I pm notificano un nuovo documento ai custodi e al presidente Ferrante: "Entro cinque giorni dovranno essere avviate le operazioni". Altrimenti, si legge, i custodi potranno affidarsi a terzi per le operazioni. Previsto lo spegnimento degli altiforni 1 e 5, bonifica e dismissione del 3 e il fermo di sette batterie del reparto Cokeria
L’Ilva ha cinque giorni per avviare lo spegnimento degli impianti inquinanti, non c’è più tempo. La procura di Taranto nel nuovo documento notificato ai custodi e al presidente del cda Ilva, Bruno Ferrante, non usa mezzi termini. I magistrati hanno invitato “il custode amministratore Bruno Ferrante ad individuare e ad adibire con la massima urgenza possibile e, comunque, entro cinque giorni dalla comunicazione della presente direttiva, le maestranze necessarie, destinandole alle effettuazioni delle operazioni di cui sopra con relativi oneri finanziari, in piena collaborazione con gli altri custodi e sulla base delle loro direttive operative”.
Le direttive a cui il pool di magistrati guidato da Franco Sebastio fa riferimento, prevedono lo spegnimento degli altiforni 1 e 5, la dismissione e la bonifica dell’altoforno 3, il fermo di 7 batterie del reparto Cokeria, e numerosi interventi nel reparto acciaieria. Misure dettate dai custodi tecnici con le disposizioni di servizio del 17 e 20 settembre, ma che sembrano essere cadute nel vuoto. Il provvedimento, infatti, è la risposta decisa dei pubblici ministeri alla denuncia di qualche giorno fa formulata dai custodi tecnici. “L’Ilva non collabora” aveva spiegato Barbara Valenzano al procuratore Sebastio, all’aggiunto Pietro Argentino e ai sostituti Mariano Buccoliero e Giovanna Cannarile.
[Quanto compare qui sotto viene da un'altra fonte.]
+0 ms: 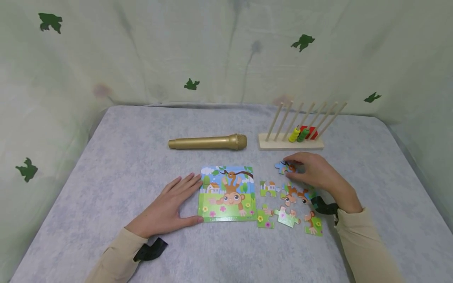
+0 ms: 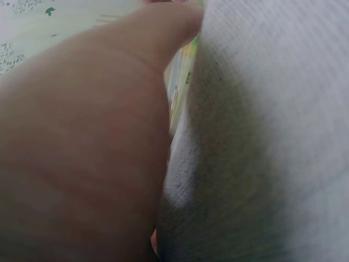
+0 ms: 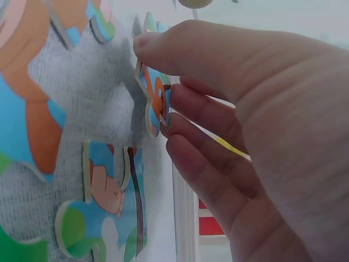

La reazione della procura, non si è fatta attendere.
L’azienda ora dovrà fare sul serio: collaborare concretamente e non solo a parole. “In caso di inottemperanza a tale ultima disposizione – scrivono ancora i magistrati – i custodi amministratori Barbara Valenzano, Emanuela Laterza e Claudio Lofrumento si avvarranno della facoltà di nomina di ausiliari già loro concessa procedendo senza ulteriori indugi e osservando comunque tutte le cautele del caso, segnalando eventuali rifiuti, omissioni o abusi a questa Procura per tutte le possibili valutazioni del caso, anche di tipo penale”.
Insomma un vero e proprio ultimatum: o l’Ilva spegne gli impianti o sarà una ditta esterna a farlo e i vertici aziendali dovranno rendere conto in tribunale di “rifiuti, omissioni o abusi”. Dal prossimo 11 ottobre quindi, con o senza la collaborazione dell’azienda, i custodi tecnici nominati dal giudice per le indagini preliminari Patrizia Todisco potranno “attuare le misure idonee ad eliminare le emissioni inquinanti intervenendo sugli impianti destinatari di tali misure, ferma restando la possibilità di adottare le eventuali cautele necessarie, ove tecnicamente sussistenti, per evitare danni gravi agli impianti medesimi, in vista di una loro successiva riutilizzazione, se possibile”. Insomma gli impianti vanno spenti per essere risanati e riutilizzati in futuro. Sempre che l’azienda sia disposta realmente a investire le somme, ingenti e necessarie, per rendere lo stabilimento siderurgigco di Taranto ecocompatibile.